» What is expected:
Output the full listing below exactly; the images stay out.
----- Provided data
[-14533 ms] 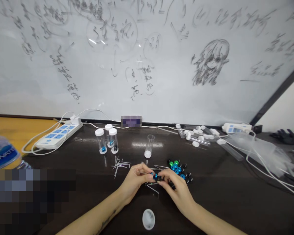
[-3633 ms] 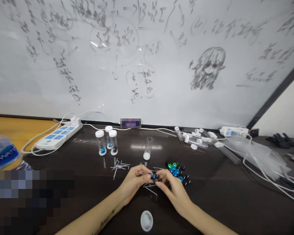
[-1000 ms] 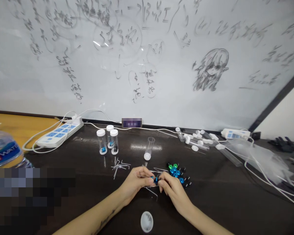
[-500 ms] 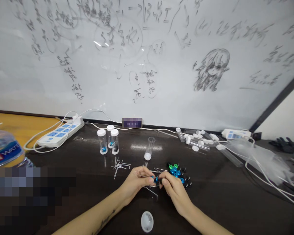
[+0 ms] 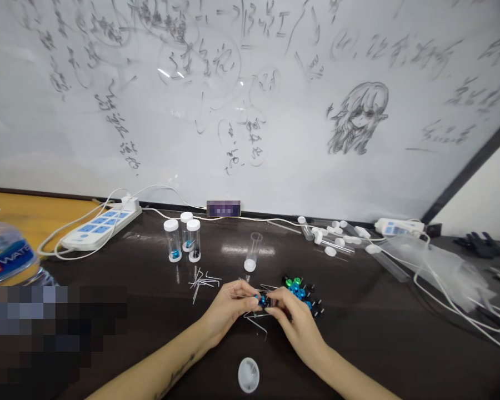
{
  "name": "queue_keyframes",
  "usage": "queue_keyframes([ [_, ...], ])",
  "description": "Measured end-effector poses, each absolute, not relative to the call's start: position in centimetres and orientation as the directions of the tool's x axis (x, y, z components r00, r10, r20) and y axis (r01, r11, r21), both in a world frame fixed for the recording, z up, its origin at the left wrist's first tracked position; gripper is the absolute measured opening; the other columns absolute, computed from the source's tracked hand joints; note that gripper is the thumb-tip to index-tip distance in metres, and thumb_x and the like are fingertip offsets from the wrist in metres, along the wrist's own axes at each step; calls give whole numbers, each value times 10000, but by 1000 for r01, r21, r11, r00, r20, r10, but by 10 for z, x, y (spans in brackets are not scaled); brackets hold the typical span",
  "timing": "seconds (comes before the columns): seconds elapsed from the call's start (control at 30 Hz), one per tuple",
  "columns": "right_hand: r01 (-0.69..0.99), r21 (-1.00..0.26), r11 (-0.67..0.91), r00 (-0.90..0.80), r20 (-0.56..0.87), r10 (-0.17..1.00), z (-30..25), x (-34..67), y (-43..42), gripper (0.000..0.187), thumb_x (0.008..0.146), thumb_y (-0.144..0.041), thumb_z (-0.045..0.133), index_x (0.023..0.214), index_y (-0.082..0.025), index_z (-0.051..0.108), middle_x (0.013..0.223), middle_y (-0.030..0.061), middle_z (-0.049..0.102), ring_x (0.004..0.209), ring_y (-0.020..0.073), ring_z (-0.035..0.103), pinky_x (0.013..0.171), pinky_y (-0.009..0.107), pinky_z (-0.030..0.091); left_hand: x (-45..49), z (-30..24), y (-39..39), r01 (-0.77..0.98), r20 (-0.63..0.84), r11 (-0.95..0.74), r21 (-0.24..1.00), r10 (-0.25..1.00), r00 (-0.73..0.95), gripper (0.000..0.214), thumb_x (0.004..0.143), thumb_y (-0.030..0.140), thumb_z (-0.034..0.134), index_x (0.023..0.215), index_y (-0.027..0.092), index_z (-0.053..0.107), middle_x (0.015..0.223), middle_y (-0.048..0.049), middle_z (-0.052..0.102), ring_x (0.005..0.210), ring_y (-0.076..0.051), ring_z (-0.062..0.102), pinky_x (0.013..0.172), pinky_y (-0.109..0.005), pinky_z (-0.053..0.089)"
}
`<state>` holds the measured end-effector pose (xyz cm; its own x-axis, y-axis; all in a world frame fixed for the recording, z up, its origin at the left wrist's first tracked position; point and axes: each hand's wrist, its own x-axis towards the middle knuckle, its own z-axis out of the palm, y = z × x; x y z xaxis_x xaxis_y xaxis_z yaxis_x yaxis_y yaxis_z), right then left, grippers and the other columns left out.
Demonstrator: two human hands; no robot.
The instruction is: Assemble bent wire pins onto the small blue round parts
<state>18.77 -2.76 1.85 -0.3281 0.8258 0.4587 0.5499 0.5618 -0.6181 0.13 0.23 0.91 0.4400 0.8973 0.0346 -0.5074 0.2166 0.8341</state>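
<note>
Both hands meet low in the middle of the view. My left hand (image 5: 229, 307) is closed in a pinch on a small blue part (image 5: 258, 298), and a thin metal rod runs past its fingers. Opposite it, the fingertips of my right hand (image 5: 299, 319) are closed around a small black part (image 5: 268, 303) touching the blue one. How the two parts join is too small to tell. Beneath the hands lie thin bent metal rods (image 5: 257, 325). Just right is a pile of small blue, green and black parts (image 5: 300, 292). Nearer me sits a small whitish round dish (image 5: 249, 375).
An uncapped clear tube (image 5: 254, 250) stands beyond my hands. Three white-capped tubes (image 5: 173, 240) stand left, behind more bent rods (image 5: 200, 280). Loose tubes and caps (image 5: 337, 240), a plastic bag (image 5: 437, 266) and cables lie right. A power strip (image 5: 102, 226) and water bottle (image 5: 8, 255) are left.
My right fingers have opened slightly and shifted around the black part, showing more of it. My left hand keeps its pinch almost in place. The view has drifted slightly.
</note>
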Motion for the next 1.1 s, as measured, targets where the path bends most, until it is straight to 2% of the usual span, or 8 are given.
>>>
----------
» Result:
[-14533 ms] 
[-3633 ms] 
[-1000 ms] 
[-500 ms] 
[+0 ms] 
{
  "name": "queue_keyframes",
  "usage": "queue_keyframes([ [_, ...], ])",
  "description": "Measured end-effector poses, each absolute, not relative to the call's start: position in centimetres and orientation as the directions of the tool's x axis (x, y, z components r00, r10, r20) and y axis (r01, r11, r21), both in a world frame fixed for the recording, z up, its origin at the left wrist's first tracked position; gripper is the absolute measured opening; the other columns absolute, computed from the source's tracked hand joints; note that gripper is the thumb-tip to index-tip distance in metres, and thumb_x and the like are fingertip offsets from the wrist in metres, along the wrist's own axes at each step; calls give whole numbers, each value times 10000, but by 1000 for r01, r21, r11, r00, r20, r10, but by 10 for z, x, y (spans in brackets are not scaled); brackets hold the typical span",
  "timing": "seconds (comes before the columns): seconds elapsed from the call's start (control at 30 Hz), one per tuple",
  "columns": "right_hand: r01 (-0.69..0.99), r21 (-1.00..0.26), r11 (-0.67..0.91), r00 (-0.90..0.80), r20 (-0.56..0.87), r10 (-0.17..1.00), z (-30..25), x (-34..67), y (-43..42), gripper (0.000..0.187), thumb_x (0.008..0.146), thumb_y (-0.144..0.041), thumb_z (-0.045..0.133), index_x (0.023..0.214), index_y (-0.082..0.025), index_z (-0.051..0.108), middle_x (0.013..0.223), middle_y (-0.030..0.061), middle_z (-0.049..0.102), ring_x (0.004..0.209), ring_y (-0.020..0.073), ring_z (-0.035..0.103), pinky_x (0.013..0.171), pinky_y (-0.009..0.107), pinky_z (-0.030..0.091); left_hand: x (-45..49), z (-30..24), y (-39..39), r01 (-0.77..0.98), r20 (-0.63..0.84), r11 (-0.95..0.74), r21 (-0.24..1.00), r10 (-0.25..1.00), r00 (-0.73..0.95), gripper (0.000..0.214), thumb_x (0.004..0.143), thumb_y (-0.030..0.140), thumb_z (-0.034..0.134), index_x (0.023..0.215), index_y (-0.027..0.092), index_z (-0.053..0.107), middle_x (0.015..0.223), middle_y (-0.048..0.049), middle_z (-0.052..0.102), ring_x (0.005..0.210), ring_y (-0.076..0.051), ring_z (-0.062..0.102), pinky_x (0.013..0.172), pinky_y (-0.109..0.005), pinky_z (-0.053..0.089)"
}
`<state>` holds the measured end-effector pose (xyz cm; its own x-axis, y-axis; all in a world frame fixed for the recording, z up, its origin at the left wrist's first tracked position; point and axes: each hand's wrist, its own x-axis towards the middle knuckle, its own z-axis out of the palm, y = z × x; x y z xaxis_x xaxis_y xaxis_z yaxis_x yaxis_y yaxis_z), right then left, grippers and the other columns left out.
Demonstrator: two human hands; no robot.
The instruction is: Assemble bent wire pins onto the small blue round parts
<state>18.77 -2.76 1.85 -0.3281 0.8258 0.4587 0.5499 0.5618 -0.6181 0.13 0.23 0.91 0.4400 0.8973 0.0346 -0.5074 0.2166 0.8341</state>
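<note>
Both hands meet low in the middle of the view. My left hand (image 5: 229, 307) is closed in a pinch on a small blue part (image 5: 258, 298), and a thin metal rod runs past its fingers. Opposite it, the fingertips of my right hand (image 5: 299, 319) are closed around a small black part (image 5: 268, 303) touching the blue one. How the two parts join is too small to tell. Beneath the hands lie thin bent metal rods (image 5: 257, 325). Just right is a pile of small blue, green and black parts (image 5: 300, 292). Nearer me sits a small whitish round dish (image 5: 249, 375).
An uncapped clear tube (image 5: 254, 250) stands beyond my hands. Three white-capped tubes (image 5: 173, 240) stand left, behind more bent rods (image 5: 200, 280). Loose tubes and caps (image 5: 337, 240), a plastic bag (image 5: 437, 266) and cables lie right. A power strip (image 5: 102, 226) and water bottle (image 5: 8, 255) are left.
My right fingers have opened slightly and shifted around the black part, showing more of it. My left hand keeps its pinch almost in place. The view has drifted slightly.
</note>
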Motion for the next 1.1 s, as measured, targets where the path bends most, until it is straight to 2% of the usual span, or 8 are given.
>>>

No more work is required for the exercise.